As Northup himself did, so too did the book fall into obscurity2. It’s quite possible that, with slavery abolished, Northup’s book was deemed to have served its purpose and was dually forgotten. It was rediscovered in the 1960s.

Certainly you have to be prepared to read between the lines on occasion and this is one of those few books that would be difficult to read out of context. It’s an incredibly important book.

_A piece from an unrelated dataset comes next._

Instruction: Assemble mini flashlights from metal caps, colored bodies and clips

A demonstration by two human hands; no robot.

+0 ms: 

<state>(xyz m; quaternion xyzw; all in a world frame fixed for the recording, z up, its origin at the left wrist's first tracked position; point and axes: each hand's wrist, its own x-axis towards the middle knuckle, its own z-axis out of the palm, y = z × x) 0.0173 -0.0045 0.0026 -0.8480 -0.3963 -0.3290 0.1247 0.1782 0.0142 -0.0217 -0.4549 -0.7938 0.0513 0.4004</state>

If you’re interested in finding out more about the authorship, David Fiske’s article on the book is an interesting read. It says that Wilson was not an abolitionist – which would suggest a less political motive on that man’s part, and goes further into general reasoning and the way the book was written.

Footnotes

1 Lieblich (2015) says the book “…achieved a remarkable degree of success as an abolitionist indictment against slavery […] In the wake of newspaper reports of his rescue from slavery, Henry Northup (a white attorney and lifelong friend from New York whose family had once owned Solomon’s father), Solomon Northup, and David Wilson collaborated and published his story within the first few months of his return to the North. Henry Northup gave Wilson an incentive to publish the book as quickly as possible in the wake of news reports of Solomon’s rescue. The attorney rightfully figured that information from the book would quickly reach readers who could, and who eventually did, identify the kidnappers.”
2 More information can be found on Wikipedia.

Online References

Lieblich, Mollie (2015), The Cultural Significance of Solomon Northup’s Twelve Years a Slave, US History Scene, accessed 1st March 2018.